Update 1 (14 June 2015)
This story refuses to die, according to an article in Fierce Vaccines, a pharmaceutical industry news service. The attorney representing the two Merck whistleblowers has written a public letter about Merck’s response. He claims that Merck is being “consistently evasive” in providing answers to his questions.
He also accuses Merck of “hiding behind a facade of confusion and obfuscation as to what efficacy means.” The attorneys claim that “efficacy is a common term used throughout the industry to identify how well a vaccine works. It is also a term Merck has, until now, freely used throughout these proceedings to describe how well its vaccine works.” Well, actually vaccine manufacturers use “effectiveness,” a slightly different term which implies what percentage of the population would be immune to the vaccine-preventable diseases. Efficacy is generally used for prescription drugs.
According to a Merck spokesman:
Merck’s mumps vaccine led to a 98 percent reduction in the incidence of mumps in the United States, according to the US CDC. Our vaccine is the only vaccine for mumps ever used in the United States. The labeling for M-M-R®II accurately reflects the safety and efficacy of the vaccine as approved by the U.S. FDA.
This is probably just a typical public relations battle between an attorney who needs to win and a corporation that is supported by multiple large publications in peer-reviewed journals. The story will be updated as necessary.
Update 2 (31 January 2016)
The court ordered that discovery, the process of gathering evidence, must be completed by 1 March 2017, over a year from now. The court also ordered that expert discovery needs to be completed by 31 October 2017.
Even further into the future, other motions must be filed by 20 December 2017. A motion for class action certification must be filed by 1 March 2018, two years from now.
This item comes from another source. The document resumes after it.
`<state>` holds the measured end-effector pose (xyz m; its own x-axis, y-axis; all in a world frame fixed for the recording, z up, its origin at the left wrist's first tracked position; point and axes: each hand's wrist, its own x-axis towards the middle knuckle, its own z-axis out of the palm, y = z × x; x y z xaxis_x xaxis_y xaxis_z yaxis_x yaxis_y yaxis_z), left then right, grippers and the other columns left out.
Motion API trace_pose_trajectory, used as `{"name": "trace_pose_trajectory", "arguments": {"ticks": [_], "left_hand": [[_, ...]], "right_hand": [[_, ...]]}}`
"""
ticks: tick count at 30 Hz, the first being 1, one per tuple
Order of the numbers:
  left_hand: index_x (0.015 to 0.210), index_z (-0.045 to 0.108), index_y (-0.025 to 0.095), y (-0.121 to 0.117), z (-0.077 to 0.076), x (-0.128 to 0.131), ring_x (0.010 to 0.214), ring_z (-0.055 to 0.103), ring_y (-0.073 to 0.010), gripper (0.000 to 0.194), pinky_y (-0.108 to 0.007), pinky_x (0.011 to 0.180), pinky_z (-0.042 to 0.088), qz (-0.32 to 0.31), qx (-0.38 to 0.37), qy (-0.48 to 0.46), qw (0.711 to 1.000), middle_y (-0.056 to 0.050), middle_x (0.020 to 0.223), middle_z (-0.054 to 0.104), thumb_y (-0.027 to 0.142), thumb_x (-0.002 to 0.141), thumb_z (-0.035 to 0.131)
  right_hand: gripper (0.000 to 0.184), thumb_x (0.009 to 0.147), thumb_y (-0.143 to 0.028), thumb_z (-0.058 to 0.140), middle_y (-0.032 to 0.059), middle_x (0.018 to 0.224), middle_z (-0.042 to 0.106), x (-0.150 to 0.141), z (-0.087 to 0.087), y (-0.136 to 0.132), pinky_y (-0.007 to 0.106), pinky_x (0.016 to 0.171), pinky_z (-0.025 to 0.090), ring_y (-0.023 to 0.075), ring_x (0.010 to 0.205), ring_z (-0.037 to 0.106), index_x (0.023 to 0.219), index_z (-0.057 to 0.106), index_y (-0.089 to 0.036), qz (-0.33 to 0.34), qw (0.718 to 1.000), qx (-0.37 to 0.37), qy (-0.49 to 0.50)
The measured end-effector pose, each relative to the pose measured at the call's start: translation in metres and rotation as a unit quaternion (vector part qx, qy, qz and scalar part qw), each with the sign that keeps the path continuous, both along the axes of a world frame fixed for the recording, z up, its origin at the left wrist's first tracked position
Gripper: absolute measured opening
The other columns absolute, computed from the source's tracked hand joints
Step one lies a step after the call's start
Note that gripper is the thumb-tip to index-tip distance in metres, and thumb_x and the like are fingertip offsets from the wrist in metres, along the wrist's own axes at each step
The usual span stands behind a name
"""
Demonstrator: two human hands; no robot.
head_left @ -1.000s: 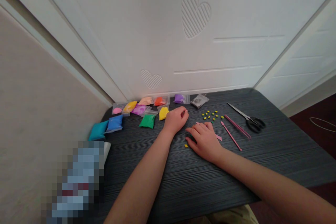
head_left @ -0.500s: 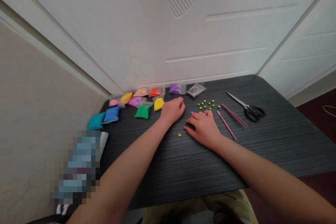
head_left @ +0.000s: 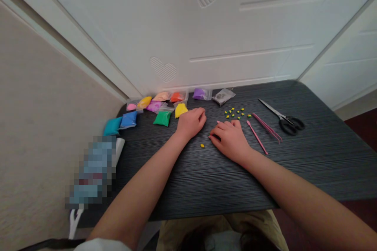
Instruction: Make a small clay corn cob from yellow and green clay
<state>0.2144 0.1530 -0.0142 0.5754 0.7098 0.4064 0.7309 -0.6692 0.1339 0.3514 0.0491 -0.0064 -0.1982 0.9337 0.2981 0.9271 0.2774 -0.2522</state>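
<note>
My left hand [head_left: 192, 122] rests on the dark table with its fingers curled into a loose fist. Whatever it may hold is hidden. To its right, my right hand [head_left: 229, 141] lies palm down, thumb and forefinger tips meeting in a pinch; anything between them is too small to make out. One small yellow piece [head_left: 202, 146] sits on the table between the hands, touching neither. Partly under the right fingers, the tip of a pink flat thing [head_left: 218, 122] shows. Beyond that hand lie several small yellow-and-green pieces [head_left: 233, 115] in loose rows.
Right of the hands lie a pink double-ended stick [head_left: 257, 137], pink tweezers [head_left: 266, 127] and black-handled scissors [head_left: 282, 119]. Bags of coloured clay, among them green [head_left: 162, 118], yellow [head_left: 180, 110] and purple [head_left: 200, 94], line the back left. A white panel [head_left: 235, 66] stands behind the table.
The view has shifted. My right thumb and forefinger have closed together; the green bit seen near their tips half a second ago no longer shows. My left hand stays curled.
</note>
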Motion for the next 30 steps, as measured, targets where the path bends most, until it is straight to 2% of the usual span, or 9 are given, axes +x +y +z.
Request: {"name": "trace_pose_trajectory", "arguments": {"ticks": [8,13,16,22,26,30], "left_hand": [[0.087,0.059,0.019,-0.009,-0.003,-0.02,0.059,0.056,-0.011,0.019,-0.022,0.059,0.038,-0.005,-0.02,-0.071,0.997,0.001,0.068,0.063,0.026,0.081,0.043],[0.08,0.059,0.018,-0.002,-0.002,-0.023,0.042,0.042,-0.0076,0.015,-0.021,0.047,0.03,0.021,-0.075,-0.14,0.987,0.005,0.049,0.048,0.027,0.077,0.047],[0.07,0.056,0.018,0.002,-0.001,-0.026,0.041,0.037,-0.0069,0.009,-0.021,0.045,0.027,0.029,-0.132,-0.209,0.969,0.007,0.045,0.04,0.023,0.073,0.049],[0.063,0.053,0.016,0.009,0.002,-0.029,0.039,0.031,-0.0057,0.008,-0.02,0.042,0.024,0.05,-0.229,-0.339,0.911,0.007,0.043,0.037,0.016,0.069,0.048],[0.062,0.055,0.016,0.011,0.003,-0.029,0.041,0.032,-0.006,0.009,-0.02,0.044,0.027,0.056,-0.242,-0.361,0.899,0.007,0.043,0.037,0.016,0.068,0.049],[0.062,0.056,0.016,0.012,0.004,-0.03,0.045,0.038,-0.0065,0.009,-0.02,0.046,0.03,0.048,-0.255,-0.36,0.896,0.006,0.048,0.044,0.016,0.068,0.049]], "right_hand": [[0.02,0.081,-0.038,0.048,0.0015,0.089,0.064,0.002,-0.001,0.004,0.038,0.081,0.021,0.0201,0.094,0.049,0.083,0.061,-0.023,0.011,0.999,-0.041,0.022],[0.02,0.082,-0.033,0.046,0.0014,0.094,0.064,0.005,0.004,0.004,0.038,0.082,0.023,0.0193,0.093,0.049,0.093,0.06,-0.024,0.013,0.997,-0.067,0.041],[0.021,0.082,-0.026,0.044,0.001,0.092,0.063,0.006,0.006,0.003,0.038,0.08,0.024,0.018,0.087,0.05,0.095,0.06,-0.024,0.015,0.996,-0.078,0.042],[0.022,0.081,-0.022,0.044,0.0001,0.087,0.063,0.006,0.006,0.003,0.038,0.079,0.024,0.0172,0.083,0.049,0.096,0.061,-0.024,0.046,0.994,-0.091,0.034],[0.021,0.081,-0.021,0.045,0.0001,0.086,0.063,0.006,0.007,0.003,0.038,0.079,0.023,0.0169,0.082,0.049,0.092,0.062,-0.024,0.051,0.994,-0.092,0.041],[0.021,0.081,-0.021,0.044,0.0007,0.086,0.064,0.005,0.007,0.004,0.037,0.079,0.023,0.0165,0.081,0.049,0.091,0.062,-0.022,0.046,0.994,-0.089,0.047]]}}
And finally, the defendant, Merck, must file it’s opposition to class certification by 5 April 2018.
And this is just to file motions, it’s not even the start of a trial. If these accusations have any merit whatsoever, we are many years from ever getting any type of decision. Any claims that these accusations are true are wrong.
Update 3 (25 March 2018)
The last movement in the case was on December 22, 2017. The magistrate issued an order, based on the parties’ joint stipulation – joint request – stating that: “…ALL EXPERT DISCOVERY SHALL BE COMPLETED BY 9/7/2018. ALL DISPOSITIVE MOTIONS SHALL BE FILED AND SERVED ON 10/29/2018. PLAINTIFFS SHALL FILE AND SERVE THEIR MOTION FOR CLASS CERTIFICATION BY 2/15/2019…” We are therefore still waiting for the completion of expert discovery.
Update 4 (2 April 2019)
Typical of these types of cases not much has happened in the past 12 months, except for numerous filings. Here’s what has happened over the past year or so:
We will update this article if anything important happens.
Editor’s note – This article was originally published in September 2014. As you can tell, legal cases of this sort rarely move with any speed, so we thought it was appropriate to put in any up-to-date information in the article. In addition, we fixed broken links, copyedited the article, and reformatted everything.